Кира, подумал Румата с нежностью и облегчением. Ох, как славно! Как чувствовала, маленькая моя… Он постоял, закрыв глаза, собираясь с мыслями.
– Прогнать, что ли? – деловито спросил мальчик.
– Балда ты, – сказал Румата. – Я тебе прогоню!.. Где она?
– Да в кабинете, – сказал мальчик, неумело улыбаясь.
Румата скорым шагом направился в кабинет.
– Вели обед на двоих, – приказал он на ходу. – И смотри: никого не пускать! Хоть король, хоть черт, хоть сам дон Рэба…
Она была в кабинете, сидела с ногами в кресле, подпершись кулачком, и рассеянно перелистывала «Трактат о слухах». Когда он вошел, она вскинулась, но он не дал ей подняться, подбежал, обнял и сунул нос в пышные душистые ее волосы, бормоча: «Как кстати, Кира!.. Как кстати!..»
Ничего в ней особенного не было. Девчонка как девчонка, восемнадцать лет, курносенькая, отец – помощник писца в суде, брат – сержант у штурмовиков. И замуж ее медлили брать, потому что была рыжая, а рыжих в Арканаре не жаловали. По той же причине была она на удивление тиха и застенчива, и ничего в ней не было от горластых, пышных мещанок, которые очень ценились во всех сословиях. Не была она похожа и на томных придворных красавиц, слишком рано и на всю жизнь познающих, в чем смысл женской доли. Но любить она умела, как любят сейчас на Земле, – спокойно и без оглядки…
– Почему ты плакала?
– Почему ты такой сердитый?
– Нет, ты скажи, почему ты плакала?
– Я тебе потом расскажу. У тебя глаза совсем-совсем усталые… Что случилось?
– Потом. Кто тебя обидел?
– Никто меня не обидел. Увези меня отсюда.
– Обязательно.
– Когда мы уедем?
– Я не знаю, маленькая. Но мы обязательно уедем.
– Далеко?
– Очень далеко.
– В метрополию?
– Да… в метрополию. Ко мне.
– Там хорошо?
– Там дивно хорошо. Там никто никогда не плачет.
– Так не бывает.
– Да, конечно. Так не бывает. Но ты там никогда не будешь плакать.
– А какие там люди?
– Как я.
– Все такие?
– Не все. Есть гораздо лучше.
– Вот это уж не бывает.
– Вот это уж как раз бывает!
– Почему тебе так легко верить? Отец никому не верит. Брат говорит, что все свиньи, только одни грязные, а другие нет. Но я им не верю, а тебе всегда верю…
– Я люблю тебя…
– Подожди… Румата… Сними обруч… Ты говорил – это грешно…

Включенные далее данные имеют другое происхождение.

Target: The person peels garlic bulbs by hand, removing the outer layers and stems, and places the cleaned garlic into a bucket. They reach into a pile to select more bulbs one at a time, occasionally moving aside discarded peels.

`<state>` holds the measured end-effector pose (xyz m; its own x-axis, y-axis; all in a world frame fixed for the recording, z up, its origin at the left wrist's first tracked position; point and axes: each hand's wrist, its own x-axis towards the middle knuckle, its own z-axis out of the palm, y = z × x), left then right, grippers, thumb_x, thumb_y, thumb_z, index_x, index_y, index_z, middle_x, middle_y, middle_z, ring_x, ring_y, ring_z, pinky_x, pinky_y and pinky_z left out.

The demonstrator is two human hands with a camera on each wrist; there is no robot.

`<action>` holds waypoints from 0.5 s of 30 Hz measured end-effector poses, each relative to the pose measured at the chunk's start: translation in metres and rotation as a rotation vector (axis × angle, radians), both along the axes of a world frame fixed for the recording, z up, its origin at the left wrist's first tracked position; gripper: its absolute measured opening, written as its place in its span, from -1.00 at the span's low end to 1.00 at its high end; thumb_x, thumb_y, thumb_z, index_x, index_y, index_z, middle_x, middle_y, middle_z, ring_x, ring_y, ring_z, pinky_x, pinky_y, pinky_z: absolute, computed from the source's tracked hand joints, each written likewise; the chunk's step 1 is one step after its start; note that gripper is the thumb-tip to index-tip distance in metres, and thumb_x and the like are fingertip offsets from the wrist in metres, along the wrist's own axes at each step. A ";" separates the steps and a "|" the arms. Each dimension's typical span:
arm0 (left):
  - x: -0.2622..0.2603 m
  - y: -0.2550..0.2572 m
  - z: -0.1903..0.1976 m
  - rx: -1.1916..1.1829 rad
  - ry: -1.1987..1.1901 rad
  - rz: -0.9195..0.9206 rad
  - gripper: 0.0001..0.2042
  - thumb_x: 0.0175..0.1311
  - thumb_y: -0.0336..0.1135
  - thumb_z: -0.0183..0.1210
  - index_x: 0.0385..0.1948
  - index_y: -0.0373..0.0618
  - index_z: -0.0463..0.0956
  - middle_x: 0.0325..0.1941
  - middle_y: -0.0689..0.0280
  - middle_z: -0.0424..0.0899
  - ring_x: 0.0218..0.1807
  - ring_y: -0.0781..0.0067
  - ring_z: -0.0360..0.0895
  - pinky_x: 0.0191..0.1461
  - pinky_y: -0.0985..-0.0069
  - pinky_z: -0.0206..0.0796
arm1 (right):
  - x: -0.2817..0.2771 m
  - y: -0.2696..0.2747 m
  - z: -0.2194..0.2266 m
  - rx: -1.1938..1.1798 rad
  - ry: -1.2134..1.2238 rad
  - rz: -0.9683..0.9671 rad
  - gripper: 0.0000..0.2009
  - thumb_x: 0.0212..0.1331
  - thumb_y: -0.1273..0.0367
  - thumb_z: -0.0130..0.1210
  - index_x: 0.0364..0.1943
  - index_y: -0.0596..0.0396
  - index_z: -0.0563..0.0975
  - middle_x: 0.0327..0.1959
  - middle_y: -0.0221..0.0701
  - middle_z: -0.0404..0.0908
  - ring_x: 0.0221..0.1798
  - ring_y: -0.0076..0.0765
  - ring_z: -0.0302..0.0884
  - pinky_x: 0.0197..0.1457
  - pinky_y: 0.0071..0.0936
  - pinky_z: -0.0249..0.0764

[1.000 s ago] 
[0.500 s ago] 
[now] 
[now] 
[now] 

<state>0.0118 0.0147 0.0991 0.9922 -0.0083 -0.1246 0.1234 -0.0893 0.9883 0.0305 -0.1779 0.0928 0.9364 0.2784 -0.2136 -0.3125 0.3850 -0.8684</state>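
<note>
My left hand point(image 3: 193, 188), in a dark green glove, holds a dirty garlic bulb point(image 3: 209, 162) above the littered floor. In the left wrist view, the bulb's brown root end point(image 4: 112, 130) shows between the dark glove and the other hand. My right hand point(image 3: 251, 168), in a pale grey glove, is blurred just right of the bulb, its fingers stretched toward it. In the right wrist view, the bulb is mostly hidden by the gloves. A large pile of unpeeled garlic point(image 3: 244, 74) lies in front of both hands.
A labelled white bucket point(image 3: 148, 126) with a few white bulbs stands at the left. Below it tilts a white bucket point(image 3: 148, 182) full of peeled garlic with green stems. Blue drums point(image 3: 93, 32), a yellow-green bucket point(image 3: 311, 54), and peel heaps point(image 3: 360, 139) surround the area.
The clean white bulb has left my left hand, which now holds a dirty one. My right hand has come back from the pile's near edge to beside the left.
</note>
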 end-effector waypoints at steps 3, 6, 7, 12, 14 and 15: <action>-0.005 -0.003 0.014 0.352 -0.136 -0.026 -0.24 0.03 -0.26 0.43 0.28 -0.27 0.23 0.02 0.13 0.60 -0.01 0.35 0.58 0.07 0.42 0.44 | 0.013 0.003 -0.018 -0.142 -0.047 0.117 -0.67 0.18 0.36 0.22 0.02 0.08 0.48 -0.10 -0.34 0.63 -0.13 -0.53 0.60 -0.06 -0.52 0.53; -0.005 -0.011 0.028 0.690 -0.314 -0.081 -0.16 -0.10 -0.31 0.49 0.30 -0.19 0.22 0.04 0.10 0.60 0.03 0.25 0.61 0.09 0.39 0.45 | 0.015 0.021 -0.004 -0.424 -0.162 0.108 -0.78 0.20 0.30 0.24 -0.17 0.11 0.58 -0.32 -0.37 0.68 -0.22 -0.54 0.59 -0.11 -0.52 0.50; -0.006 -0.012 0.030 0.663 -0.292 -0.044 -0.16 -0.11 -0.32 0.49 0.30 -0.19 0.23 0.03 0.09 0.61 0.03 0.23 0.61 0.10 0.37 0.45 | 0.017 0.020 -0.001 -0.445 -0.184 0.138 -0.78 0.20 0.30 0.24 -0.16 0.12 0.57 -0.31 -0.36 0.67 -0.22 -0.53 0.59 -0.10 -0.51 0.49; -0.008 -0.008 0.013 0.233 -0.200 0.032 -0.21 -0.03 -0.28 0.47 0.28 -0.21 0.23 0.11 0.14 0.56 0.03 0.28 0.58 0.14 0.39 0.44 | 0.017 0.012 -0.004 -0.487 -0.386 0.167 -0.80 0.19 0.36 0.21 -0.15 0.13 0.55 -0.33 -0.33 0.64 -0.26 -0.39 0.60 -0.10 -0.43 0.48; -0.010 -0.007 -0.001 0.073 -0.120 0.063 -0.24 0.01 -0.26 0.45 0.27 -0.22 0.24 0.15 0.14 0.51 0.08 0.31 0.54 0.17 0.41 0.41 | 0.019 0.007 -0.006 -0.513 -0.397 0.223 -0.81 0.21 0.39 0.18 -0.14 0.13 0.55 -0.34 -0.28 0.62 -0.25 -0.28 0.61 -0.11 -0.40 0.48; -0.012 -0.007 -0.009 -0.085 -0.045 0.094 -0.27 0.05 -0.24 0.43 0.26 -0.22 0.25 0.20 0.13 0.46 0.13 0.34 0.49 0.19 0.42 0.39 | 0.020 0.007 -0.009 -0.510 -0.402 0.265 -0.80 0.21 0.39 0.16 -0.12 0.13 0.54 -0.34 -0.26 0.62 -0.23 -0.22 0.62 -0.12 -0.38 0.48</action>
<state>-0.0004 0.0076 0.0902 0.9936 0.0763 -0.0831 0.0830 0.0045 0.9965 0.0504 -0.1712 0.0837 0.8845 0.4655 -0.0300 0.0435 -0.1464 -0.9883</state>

Румата счастливо засмеялся, стянул с головы обруч, положил его на стол и прикрыл книгой.
– Это глаз бога, – сказал он. – Пусть закроется… – Он поднял ее на руки. – Это очень грешно, но когда я с тобой, мне не нужен бог. Правда?
– Правда, – сказала она тихонько.
Когда они сели за стол, жаркое простыло, а вино, принесенное с ледника, степлилось. Пришел мальчик Уно и, неслышно ступая, как учил его старый Муга, пошел вдоль стен, зажигая светильники, хотя было еще светло.
– Это твой раб? – спросила Кира.
– Нет, это свободный мальчик. Очень славный мальчик, только очень скупой.